The House is even refusing to investigate the horrific Iraq prison abuses. One Republican chairman argued, "America's reputation has been dealt a serious blow around the world by the actions of a select few. The last thing our nation needs now is for others to enflame this hatred by providing fodder and sound bites for our enemies."

Compare the following: Republicans in the House took more than 140 hours of testimony to investigate whether the Clinton White House misused its holiday card database but less than five hours of testimony regarding how the Bush administration treated Iraqi detainees.

There is a simple but deplorable principle at work. In both the Clinton and Bush eras, oversight has been driven by raw partisanship. Congressional leaders have vacillated between the extremes of abusing their investigative powers and ignoring them, depending on the party affiliation of the president.

Our nation needs a more balanced approach. Congressional oversight is essential to our constitutional system of checks and balances. Excessive oversight distracts and diminishes the executive branch. But absence of oversight invites corruption and mistakes. The Founders correctly perceived that concentration of power leads to abuse of power if unchecked.

The congressional leadership is wrong to think that its current hands-off approach protects President Bush. In fact, it has backfired, causing even more harm than the overzealous pursuit of President Clinton. Lack of accountability has contributed to a series of phenomenal misjudgments that have damaged Bush, imperiled our international standing and saddled our nation with mounting debts.

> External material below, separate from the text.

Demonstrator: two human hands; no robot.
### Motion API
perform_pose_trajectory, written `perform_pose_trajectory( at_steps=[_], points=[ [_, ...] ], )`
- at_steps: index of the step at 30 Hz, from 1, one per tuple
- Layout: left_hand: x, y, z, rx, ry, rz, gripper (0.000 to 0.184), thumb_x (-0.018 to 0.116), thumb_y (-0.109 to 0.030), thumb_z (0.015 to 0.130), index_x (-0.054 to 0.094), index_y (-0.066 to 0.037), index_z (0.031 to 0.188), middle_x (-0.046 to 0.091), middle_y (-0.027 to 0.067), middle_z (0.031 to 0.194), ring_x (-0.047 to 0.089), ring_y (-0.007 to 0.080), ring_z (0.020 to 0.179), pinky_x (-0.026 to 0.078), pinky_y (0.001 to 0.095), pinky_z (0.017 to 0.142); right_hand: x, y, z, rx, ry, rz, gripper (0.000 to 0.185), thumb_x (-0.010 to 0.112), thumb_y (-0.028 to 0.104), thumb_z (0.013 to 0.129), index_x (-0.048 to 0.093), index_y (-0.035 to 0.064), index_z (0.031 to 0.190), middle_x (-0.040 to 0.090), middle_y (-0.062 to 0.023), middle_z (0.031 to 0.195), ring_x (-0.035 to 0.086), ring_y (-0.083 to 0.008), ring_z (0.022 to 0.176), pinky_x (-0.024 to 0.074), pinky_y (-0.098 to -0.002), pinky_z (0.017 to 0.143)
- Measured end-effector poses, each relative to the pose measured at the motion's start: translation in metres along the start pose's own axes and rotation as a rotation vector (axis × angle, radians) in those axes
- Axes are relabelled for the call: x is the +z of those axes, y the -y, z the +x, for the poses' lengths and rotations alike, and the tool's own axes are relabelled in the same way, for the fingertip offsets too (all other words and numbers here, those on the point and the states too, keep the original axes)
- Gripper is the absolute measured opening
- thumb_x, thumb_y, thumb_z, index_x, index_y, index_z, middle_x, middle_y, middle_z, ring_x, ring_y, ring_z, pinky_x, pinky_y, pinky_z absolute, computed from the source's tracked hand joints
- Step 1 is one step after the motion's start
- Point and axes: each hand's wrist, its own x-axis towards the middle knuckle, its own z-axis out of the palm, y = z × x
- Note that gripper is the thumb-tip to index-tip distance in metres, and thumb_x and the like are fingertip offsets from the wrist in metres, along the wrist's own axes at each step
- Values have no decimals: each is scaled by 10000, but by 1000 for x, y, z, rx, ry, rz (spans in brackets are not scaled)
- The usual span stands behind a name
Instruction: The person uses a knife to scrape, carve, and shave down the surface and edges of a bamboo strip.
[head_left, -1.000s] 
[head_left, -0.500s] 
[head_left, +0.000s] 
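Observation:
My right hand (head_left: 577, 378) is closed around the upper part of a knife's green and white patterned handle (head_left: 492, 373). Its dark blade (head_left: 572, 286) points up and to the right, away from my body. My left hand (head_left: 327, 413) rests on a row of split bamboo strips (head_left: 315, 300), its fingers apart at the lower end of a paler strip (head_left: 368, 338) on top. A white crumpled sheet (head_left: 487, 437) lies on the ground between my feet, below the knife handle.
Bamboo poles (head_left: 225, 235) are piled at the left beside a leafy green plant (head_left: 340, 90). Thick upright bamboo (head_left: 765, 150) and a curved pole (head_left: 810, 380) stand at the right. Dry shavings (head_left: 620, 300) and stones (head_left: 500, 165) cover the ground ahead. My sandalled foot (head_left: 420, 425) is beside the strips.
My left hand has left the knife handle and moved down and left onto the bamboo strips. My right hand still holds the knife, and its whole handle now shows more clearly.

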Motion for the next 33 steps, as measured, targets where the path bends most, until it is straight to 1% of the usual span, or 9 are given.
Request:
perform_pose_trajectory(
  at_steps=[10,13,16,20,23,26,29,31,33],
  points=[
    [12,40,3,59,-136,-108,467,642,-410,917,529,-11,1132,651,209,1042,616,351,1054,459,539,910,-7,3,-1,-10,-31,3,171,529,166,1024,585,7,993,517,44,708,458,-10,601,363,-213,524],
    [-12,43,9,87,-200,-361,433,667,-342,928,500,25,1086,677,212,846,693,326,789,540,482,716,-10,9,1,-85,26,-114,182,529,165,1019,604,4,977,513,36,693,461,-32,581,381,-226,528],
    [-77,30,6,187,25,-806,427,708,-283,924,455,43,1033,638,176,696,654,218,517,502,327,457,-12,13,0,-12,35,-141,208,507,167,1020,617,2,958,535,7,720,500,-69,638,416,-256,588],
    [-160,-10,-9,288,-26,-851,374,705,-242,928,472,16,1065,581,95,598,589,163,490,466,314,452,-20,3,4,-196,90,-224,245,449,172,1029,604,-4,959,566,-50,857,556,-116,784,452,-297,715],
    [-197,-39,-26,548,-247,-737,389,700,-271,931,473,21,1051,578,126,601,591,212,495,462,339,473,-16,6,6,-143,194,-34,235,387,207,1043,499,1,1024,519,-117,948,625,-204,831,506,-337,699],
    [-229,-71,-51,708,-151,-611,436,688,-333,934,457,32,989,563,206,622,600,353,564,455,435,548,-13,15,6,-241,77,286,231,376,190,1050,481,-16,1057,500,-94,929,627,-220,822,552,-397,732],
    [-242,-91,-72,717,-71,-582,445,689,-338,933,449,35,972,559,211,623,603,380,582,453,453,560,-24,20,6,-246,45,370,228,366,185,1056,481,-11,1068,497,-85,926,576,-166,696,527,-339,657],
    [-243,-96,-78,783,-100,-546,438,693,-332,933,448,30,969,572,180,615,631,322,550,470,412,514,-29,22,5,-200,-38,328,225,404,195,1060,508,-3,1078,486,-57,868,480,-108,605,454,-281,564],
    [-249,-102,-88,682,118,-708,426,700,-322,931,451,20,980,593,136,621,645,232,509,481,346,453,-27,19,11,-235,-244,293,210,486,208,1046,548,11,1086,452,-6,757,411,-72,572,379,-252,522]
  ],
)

Asking tough questions is never easy, especially if one party controls both Congress and the White House, but avoiding them is no answer. Evenhanded oversight is not unpatriotic; it's Congress's constitutional obligation.

Posted at 11:47 PM

 

July 5, 2004

I have been so tired today. I'm hugely depressed, and I know that has a lot to do with it. The depression makes me never want to get out of bed in the morning; it makes me move slower and not want to do anything but lie down and try to blank out my mind; and it makes me simply tired to the extent of constant yawning and drowsiness. I drove my grandma to the YMCA and picked her up, but I didn't even fix meals for her today; I asked her to fend for herself for the day. Like so many things, today was just a huge waste.

It would be nice to think that my depression would break or that I'd get motivated enough to fight it, but I've had a hard time mustering any degree of hope or purpose in my life, and I really just want to block everything out - to not see anything, hear anything, feel anything, and certainly not remember anything. I just want to be numb. I can't even gather the amount of hope to want happiness or contentment or something elusive like that. I don't see any of those things ever coming to me any more, so I'd rather just be oblivious to existence.

Unfortunately I'm not oblivious, just lethargic. Hopefully I'll snap out of this soon. I don't know how much more I can stand.

Posted at 12:22 AM

 

July 4, 2004

The fourth of July, Independence Day in the United States, is usually a very happy time for me. I appreciate my freedoms, I feel deep love for my country (or at least for what it has the promise to be), and I enjoy the music and fireworks and such celebrations. In this spirit I usually think about the founding documents of this country, and my fourth of July Journal entries usually talk about or make available those defining texts.

This year, however, I am sad. My depression and loneliness have a strong hold on me and - more importantly - I am disillusioned in my country and its leadership. I am deeply concerned about the future of this country and the world it affects, and my usual celebration of our originating independence is marred today by the troubling nature of the current administration.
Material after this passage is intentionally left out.